### EXERCISE DIRECTIONS
Among the records below, find the lines with the word "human" and copy them.
Segment Start: EXERCISE DATA
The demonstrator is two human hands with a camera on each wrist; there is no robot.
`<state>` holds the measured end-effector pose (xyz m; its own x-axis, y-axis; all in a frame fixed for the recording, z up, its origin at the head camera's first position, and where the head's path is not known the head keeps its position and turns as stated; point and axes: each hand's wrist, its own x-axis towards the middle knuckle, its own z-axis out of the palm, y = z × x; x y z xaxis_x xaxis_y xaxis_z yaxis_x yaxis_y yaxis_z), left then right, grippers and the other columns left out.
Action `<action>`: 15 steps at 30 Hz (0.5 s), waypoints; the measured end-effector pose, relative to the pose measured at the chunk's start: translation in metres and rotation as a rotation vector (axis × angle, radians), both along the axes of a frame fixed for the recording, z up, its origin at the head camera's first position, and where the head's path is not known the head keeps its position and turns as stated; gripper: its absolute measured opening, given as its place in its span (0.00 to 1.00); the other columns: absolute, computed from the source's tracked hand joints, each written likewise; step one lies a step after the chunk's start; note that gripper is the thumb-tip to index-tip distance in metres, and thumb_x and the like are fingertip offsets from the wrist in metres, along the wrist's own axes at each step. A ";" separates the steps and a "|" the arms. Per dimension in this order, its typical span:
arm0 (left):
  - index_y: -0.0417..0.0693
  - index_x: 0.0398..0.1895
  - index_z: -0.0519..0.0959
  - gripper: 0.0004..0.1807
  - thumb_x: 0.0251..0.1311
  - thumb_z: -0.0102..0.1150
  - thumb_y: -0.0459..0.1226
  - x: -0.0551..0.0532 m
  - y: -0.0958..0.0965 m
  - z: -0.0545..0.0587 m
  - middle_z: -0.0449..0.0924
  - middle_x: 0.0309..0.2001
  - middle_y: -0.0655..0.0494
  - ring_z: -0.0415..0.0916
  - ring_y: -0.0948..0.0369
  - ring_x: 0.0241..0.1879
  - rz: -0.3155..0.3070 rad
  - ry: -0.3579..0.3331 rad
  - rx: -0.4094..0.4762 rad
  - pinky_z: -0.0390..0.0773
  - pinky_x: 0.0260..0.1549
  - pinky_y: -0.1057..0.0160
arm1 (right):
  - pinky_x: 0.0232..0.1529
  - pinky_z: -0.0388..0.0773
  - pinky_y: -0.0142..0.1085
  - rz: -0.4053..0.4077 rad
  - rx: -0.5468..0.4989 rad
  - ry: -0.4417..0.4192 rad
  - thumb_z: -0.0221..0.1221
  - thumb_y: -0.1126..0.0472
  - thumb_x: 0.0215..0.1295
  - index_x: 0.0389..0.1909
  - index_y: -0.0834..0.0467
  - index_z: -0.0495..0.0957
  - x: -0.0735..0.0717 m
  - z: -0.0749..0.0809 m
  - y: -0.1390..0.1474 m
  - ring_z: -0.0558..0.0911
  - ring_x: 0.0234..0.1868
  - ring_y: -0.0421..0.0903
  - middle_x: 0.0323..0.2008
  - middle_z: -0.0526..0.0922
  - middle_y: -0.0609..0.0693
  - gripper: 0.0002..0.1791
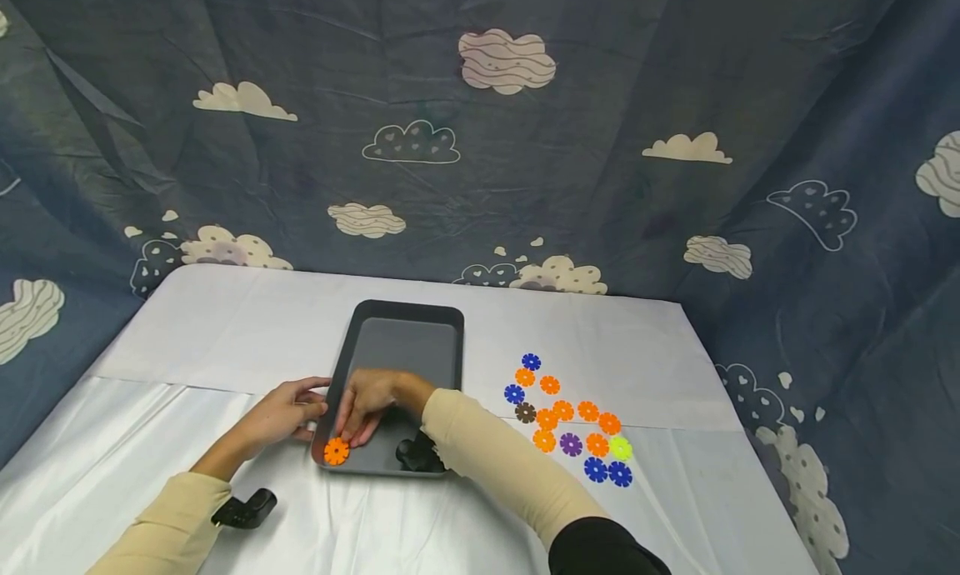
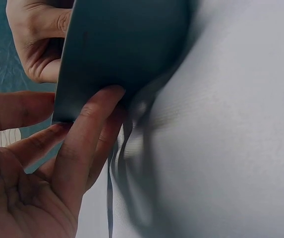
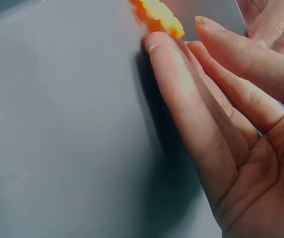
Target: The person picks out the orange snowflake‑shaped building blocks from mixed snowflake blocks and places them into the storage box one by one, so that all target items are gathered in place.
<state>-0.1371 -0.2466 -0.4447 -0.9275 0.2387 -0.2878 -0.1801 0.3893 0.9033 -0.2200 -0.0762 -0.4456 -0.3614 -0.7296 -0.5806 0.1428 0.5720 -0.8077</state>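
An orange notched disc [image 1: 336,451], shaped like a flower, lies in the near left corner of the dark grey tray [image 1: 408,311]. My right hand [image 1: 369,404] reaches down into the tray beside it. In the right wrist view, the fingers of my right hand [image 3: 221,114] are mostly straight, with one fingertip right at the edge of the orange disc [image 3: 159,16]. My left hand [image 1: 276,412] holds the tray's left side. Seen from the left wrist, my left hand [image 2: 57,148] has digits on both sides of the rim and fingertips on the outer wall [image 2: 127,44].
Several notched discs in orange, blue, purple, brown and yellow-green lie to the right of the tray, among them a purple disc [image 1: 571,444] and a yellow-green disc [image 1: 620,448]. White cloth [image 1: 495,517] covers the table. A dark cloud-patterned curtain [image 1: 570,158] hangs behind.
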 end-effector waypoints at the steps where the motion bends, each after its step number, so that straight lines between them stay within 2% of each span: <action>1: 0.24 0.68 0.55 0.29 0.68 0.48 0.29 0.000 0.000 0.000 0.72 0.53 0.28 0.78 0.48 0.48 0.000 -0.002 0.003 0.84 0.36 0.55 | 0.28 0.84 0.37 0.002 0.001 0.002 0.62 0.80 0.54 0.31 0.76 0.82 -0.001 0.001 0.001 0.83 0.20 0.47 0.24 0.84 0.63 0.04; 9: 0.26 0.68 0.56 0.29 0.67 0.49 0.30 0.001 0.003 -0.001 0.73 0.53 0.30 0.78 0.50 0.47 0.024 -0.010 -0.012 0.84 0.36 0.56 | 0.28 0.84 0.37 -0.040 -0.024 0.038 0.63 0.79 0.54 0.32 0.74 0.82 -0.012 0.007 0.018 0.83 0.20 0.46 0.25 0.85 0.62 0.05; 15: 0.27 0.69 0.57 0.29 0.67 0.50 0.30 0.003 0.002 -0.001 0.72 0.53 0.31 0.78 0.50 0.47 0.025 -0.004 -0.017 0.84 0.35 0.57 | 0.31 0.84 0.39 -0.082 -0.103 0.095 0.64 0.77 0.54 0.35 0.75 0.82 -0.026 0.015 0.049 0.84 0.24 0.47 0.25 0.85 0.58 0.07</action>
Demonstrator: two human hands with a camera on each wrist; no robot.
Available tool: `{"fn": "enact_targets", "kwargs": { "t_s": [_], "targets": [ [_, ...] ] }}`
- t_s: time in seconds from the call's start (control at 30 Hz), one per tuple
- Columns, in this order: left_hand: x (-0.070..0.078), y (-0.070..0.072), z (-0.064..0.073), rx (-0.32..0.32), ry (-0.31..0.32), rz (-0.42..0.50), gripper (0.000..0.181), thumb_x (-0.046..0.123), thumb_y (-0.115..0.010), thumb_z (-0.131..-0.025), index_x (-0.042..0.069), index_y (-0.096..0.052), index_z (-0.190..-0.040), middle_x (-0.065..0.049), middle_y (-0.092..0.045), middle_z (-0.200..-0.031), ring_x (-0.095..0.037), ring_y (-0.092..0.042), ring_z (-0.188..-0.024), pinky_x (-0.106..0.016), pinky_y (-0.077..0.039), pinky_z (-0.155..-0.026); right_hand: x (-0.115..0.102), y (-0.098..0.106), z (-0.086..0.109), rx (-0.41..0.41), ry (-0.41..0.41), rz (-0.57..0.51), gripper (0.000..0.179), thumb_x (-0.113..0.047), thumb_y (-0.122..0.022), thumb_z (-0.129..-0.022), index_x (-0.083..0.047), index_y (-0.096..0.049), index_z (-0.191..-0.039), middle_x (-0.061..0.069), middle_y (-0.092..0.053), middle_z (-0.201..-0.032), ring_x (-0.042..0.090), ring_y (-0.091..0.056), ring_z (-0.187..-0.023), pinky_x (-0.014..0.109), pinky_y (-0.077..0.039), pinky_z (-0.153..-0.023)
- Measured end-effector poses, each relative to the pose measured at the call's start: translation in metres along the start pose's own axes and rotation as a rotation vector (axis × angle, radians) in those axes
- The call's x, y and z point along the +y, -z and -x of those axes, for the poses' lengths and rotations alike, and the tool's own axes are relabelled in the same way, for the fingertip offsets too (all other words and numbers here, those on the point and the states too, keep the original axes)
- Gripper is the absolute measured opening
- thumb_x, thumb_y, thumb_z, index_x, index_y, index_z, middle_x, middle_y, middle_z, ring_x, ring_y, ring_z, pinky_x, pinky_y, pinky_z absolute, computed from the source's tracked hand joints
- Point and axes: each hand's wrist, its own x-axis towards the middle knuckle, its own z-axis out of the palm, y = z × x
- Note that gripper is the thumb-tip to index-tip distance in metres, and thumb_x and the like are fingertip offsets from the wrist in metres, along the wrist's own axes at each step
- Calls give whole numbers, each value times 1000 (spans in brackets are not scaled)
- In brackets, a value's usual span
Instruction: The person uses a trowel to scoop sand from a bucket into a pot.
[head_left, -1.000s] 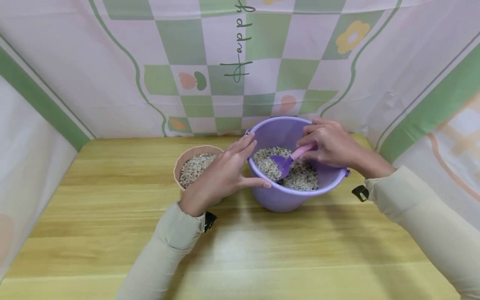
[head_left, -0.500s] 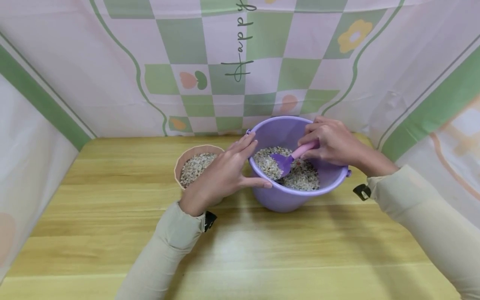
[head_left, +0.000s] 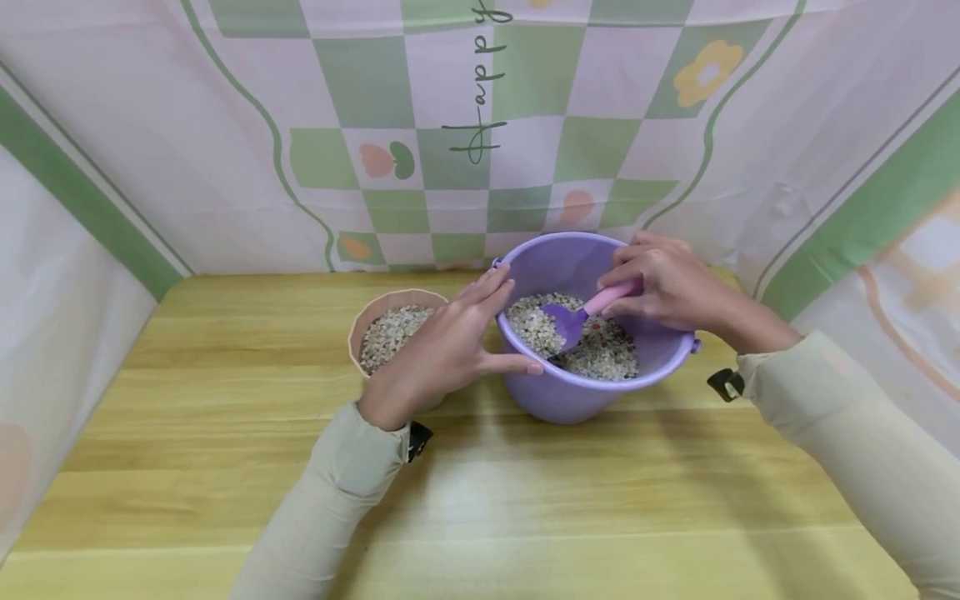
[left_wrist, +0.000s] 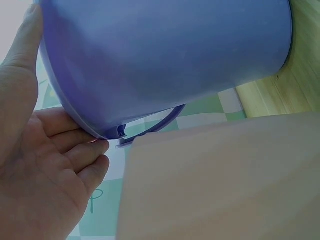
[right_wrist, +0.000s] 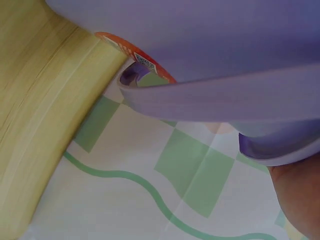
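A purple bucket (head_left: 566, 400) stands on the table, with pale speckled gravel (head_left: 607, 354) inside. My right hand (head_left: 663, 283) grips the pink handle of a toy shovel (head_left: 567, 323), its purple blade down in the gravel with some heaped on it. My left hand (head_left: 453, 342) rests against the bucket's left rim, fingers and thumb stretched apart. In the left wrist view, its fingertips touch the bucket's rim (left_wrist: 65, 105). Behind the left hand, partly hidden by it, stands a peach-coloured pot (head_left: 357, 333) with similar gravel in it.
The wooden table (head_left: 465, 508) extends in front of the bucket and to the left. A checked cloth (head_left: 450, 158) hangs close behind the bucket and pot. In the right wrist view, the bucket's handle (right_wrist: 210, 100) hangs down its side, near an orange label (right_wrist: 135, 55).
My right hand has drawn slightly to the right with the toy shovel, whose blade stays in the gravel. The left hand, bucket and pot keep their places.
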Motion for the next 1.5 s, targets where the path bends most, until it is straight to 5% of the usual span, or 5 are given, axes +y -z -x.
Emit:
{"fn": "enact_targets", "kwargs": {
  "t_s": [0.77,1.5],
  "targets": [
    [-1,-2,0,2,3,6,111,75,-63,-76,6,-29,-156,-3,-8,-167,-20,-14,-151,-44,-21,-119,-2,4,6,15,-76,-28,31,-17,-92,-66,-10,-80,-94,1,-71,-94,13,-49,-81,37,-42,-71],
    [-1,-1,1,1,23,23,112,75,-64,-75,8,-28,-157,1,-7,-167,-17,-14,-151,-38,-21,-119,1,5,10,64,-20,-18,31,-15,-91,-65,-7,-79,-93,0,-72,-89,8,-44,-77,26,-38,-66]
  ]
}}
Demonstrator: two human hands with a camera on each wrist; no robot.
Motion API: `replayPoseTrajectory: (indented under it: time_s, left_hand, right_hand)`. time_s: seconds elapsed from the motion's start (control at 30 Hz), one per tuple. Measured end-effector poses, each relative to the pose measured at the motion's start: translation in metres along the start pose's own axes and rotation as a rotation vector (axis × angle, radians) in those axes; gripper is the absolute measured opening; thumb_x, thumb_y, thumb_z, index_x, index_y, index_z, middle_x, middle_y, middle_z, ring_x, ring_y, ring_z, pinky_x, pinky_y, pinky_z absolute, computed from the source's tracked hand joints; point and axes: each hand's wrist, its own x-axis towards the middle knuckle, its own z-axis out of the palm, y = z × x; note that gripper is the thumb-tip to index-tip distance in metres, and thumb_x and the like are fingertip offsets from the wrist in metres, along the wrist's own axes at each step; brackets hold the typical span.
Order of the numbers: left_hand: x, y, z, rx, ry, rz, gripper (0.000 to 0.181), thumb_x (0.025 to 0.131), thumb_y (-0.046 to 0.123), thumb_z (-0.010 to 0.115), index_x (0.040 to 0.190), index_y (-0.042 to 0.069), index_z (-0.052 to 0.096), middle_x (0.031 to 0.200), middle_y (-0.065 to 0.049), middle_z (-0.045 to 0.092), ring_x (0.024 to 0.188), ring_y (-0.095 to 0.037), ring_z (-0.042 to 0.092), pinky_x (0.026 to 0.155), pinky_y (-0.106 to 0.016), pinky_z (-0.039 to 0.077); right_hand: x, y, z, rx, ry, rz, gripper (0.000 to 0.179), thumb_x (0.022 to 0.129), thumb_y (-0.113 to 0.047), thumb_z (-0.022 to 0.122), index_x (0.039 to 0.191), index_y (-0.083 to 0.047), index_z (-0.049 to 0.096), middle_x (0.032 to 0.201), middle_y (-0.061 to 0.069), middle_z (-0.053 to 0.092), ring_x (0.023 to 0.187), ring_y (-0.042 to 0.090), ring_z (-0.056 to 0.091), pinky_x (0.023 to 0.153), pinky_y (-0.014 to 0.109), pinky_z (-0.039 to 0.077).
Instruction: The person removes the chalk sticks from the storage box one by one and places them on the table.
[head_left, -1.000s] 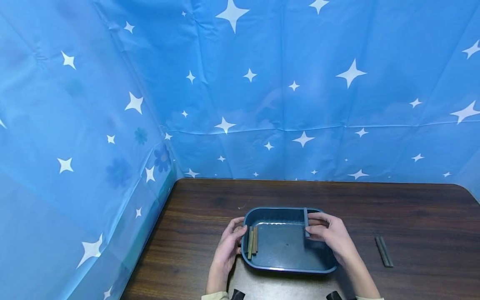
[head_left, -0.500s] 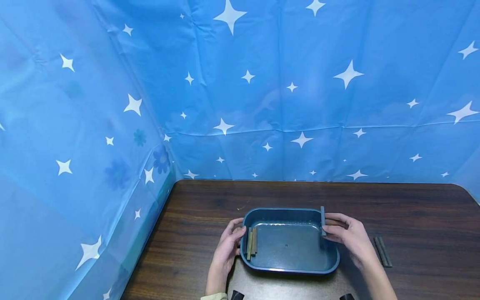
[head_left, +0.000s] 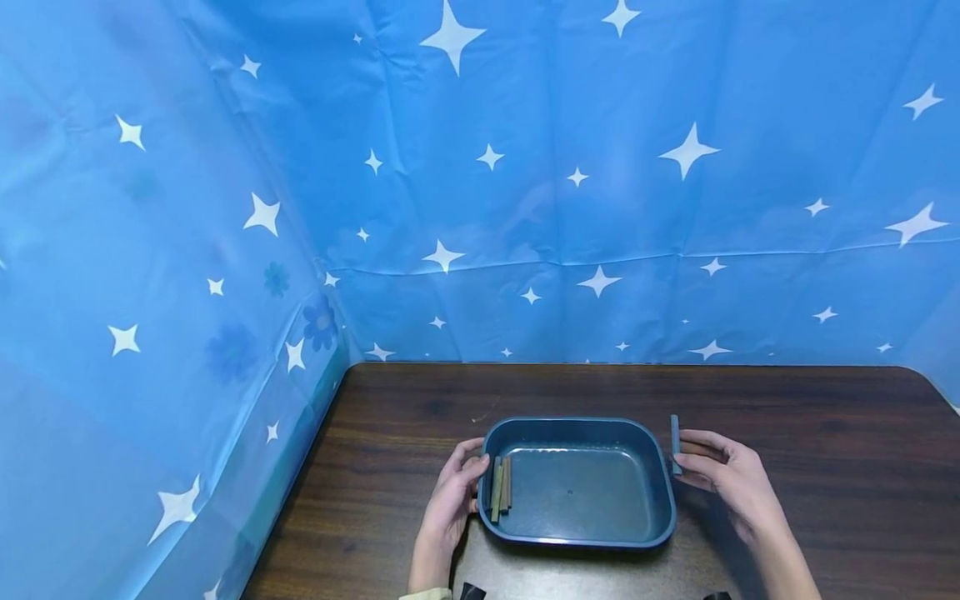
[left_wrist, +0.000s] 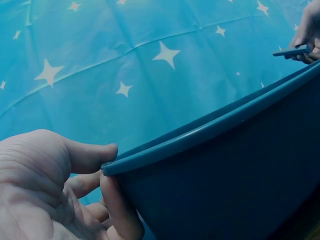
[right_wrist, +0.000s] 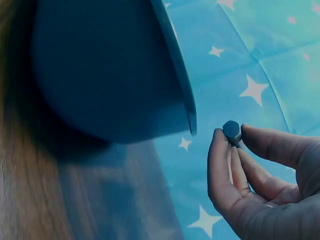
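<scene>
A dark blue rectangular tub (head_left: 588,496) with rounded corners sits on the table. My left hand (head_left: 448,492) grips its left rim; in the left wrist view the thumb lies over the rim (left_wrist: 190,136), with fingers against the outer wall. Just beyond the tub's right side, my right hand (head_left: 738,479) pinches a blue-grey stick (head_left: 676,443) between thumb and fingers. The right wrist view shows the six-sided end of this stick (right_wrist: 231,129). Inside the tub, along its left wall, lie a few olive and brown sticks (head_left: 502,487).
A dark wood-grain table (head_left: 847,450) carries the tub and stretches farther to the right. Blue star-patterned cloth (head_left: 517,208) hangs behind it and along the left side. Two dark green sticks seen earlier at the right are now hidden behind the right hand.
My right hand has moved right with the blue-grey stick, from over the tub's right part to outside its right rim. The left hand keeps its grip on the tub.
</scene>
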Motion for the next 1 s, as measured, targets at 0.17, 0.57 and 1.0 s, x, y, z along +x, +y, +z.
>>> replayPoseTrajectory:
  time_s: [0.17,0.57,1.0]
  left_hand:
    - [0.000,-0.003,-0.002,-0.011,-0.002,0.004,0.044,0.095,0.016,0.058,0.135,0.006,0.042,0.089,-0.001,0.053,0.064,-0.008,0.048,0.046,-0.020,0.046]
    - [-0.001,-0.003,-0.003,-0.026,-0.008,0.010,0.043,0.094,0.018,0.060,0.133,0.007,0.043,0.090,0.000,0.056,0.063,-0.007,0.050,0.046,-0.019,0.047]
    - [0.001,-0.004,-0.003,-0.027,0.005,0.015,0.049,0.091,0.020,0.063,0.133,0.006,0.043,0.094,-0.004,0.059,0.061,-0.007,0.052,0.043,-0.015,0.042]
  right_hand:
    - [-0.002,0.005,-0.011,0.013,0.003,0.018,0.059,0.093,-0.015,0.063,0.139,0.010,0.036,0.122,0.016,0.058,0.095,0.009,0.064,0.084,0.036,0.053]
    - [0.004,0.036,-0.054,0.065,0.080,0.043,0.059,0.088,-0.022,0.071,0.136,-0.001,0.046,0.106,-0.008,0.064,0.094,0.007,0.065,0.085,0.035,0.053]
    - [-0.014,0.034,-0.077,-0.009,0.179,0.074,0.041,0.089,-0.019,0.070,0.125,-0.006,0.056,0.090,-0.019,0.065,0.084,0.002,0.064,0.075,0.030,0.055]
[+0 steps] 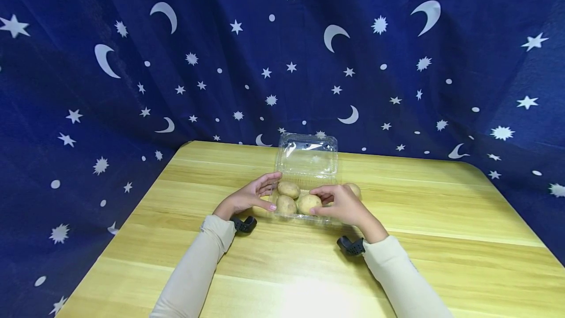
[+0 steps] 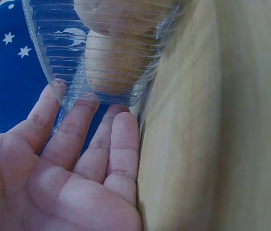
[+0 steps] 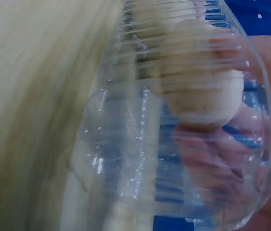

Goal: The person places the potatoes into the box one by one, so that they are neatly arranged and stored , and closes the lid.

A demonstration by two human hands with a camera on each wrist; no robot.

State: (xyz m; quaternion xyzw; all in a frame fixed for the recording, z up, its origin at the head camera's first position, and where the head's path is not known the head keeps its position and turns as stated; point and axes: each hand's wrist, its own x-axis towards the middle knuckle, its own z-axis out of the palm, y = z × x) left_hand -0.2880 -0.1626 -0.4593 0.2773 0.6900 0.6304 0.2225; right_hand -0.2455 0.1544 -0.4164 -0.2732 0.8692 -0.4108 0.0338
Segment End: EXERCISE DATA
### PROBLEM SOLUTION
The demonstrator is two human hands with a camera on each wrist; there is no robot.
Demonstrator: two human hands with a camera on each wrist; no robot.
Demonstrator: two human hands with a camera on each wrist; no robot.
A demonstration by two human hands with a camera on each wrist; no robot.

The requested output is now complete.